Is there anything more intimidating than "the talk?"
You know, "the" sex talk. It involves teenagers, awkward silence, body parts and blushing.
"The talk" is a rite of passage, and it's a beloved pastime to exaggerate the discomfort level that comes with talking about sex.
Let's step away from the typical conversation about the birds and bees.
Don't get me wrong, I think it's healthy to talk about sex. The conversation about sex and sexuality just needs to grow. Instead of simply talking about the facts and the acts when it comes to sex, let's build a better talk.
Sexuality is more than sex. Healthy sexual development is about creating a foundation for healthy relationships, choices and behaviors. (There are even facts about development that are appropriate for children.) That's a lot of ground to cover, and a little too much to tackle in a single conversation -- especially when many of us haven't received this education ourselves. Still, there are steps everyone can take to play a role in creating a better talk and build a healthy future.
Building a better talk means opening up about communication, boundaries and consent. Teaching young people skills for relationships and decision-making are keys to success. Modeling respectful behaviors and communication supports their overall well-being.
The teen years are a time of change and growth; there is a lot to navigate.
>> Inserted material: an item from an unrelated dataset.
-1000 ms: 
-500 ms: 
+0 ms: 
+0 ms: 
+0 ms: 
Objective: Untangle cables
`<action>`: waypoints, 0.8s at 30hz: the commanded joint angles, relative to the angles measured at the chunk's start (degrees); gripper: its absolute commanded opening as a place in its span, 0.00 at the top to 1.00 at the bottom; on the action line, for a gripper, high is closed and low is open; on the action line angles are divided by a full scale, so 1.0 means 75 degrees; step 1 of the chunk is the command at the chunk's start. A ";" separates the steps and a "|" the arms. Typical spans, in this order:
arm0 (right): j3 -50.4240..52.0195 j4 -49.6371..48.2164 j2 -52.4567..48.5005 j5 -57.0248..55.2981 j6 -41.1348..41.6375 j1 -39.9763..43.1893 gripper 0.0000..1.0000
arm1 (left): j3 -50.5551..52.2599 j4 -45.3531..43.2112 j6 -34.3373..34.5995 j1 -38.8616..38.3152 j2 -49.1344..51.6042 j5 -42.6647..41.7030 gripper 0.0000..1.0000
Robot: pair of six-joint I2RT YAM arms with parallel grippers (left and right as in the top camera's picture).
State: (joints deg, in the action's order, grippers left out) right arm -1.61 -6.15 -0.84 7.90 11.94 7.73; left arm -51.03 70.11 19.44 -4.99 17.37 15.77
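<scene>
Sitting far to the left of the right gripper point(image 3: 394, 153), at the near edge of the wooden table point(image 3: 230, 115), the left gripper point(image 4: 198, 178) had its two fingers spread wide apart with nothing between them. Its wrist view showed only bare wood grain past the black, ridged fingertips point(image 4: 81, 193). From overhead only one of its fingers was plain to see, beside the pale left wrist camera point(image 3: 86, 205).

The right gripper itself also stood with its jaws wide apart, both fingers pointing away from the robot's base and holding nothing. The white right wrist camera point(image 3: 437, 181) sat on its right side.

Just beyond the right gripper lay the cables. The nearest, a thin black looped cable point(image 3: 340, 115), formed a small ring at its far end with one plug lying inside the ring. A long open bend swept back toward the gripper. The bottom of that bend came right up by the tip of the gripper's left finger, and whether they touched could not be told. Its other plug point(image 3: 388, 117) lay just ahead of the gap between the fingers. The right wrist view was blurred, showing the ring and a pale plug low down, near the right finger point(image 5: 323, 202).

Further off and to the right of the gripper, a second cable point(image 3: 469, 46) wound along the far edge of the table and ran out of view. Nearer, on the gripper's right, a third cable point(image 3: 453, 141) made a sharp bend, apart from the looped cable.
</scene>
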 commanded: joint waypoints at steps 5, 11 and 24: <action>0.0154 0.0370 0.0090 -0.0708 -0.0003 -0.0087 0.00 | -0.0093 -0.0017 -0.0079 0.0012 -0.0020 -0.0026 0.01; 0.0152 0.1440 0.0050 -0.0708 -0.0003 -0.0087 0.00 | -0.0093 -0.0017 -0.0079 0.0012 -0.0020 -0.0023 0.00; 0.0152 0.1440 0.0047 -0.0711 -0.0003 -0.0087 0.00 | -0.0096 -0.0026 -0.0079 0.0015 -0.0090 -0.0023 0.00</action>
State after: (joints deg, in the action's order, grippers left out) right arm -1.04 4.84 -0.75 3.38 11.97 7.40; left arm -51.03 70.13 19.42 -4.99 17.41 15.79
Supportive adults can play a role in an ongoing conversation and continue to be a resource to young people during this challenging time.
By adolescence, young people have received many messages about sex and sexuality. When accurate information and positive messages aren't accessible for teens, less reliable sources are left to fill in the gaps. A better talk challenges misinformation, and gives young people the skills to critically think about media and technology. A better talk takes on the unhealthy messages, and tackles gender inequalities, stereotypes and rape culture.
A better talk is about the big picture of sexual health, which the National Sexual Assault Awareness Month campaign defines as "healthy sexuality." The goal of this campaign is to promote healthy adolescent sexuality, which advocates see as part of the solution to ending sexual violence. There are many pieces to the puzzle, but building a better talk is an important part of the solution.
What does a better talk look like? It is many conversations. It is accurate information and access to resources that support development and sexual health. There are safe spaces for every identity, and it is rooted in respect. It's OK to have questions, and it's OK not to have all the answers. What's important is that we're starting a dialogue toward a healthy future.
Are you ready? It's time to start talking.
This post is part of a series produced by The Huffington Post and the National Sexual Violence Resource Center in conjunction with Sexual Assault Awareness Month. To learn more about the NSVRC and how you can help prevent sexual violence, visit here. Read all posts in the series here.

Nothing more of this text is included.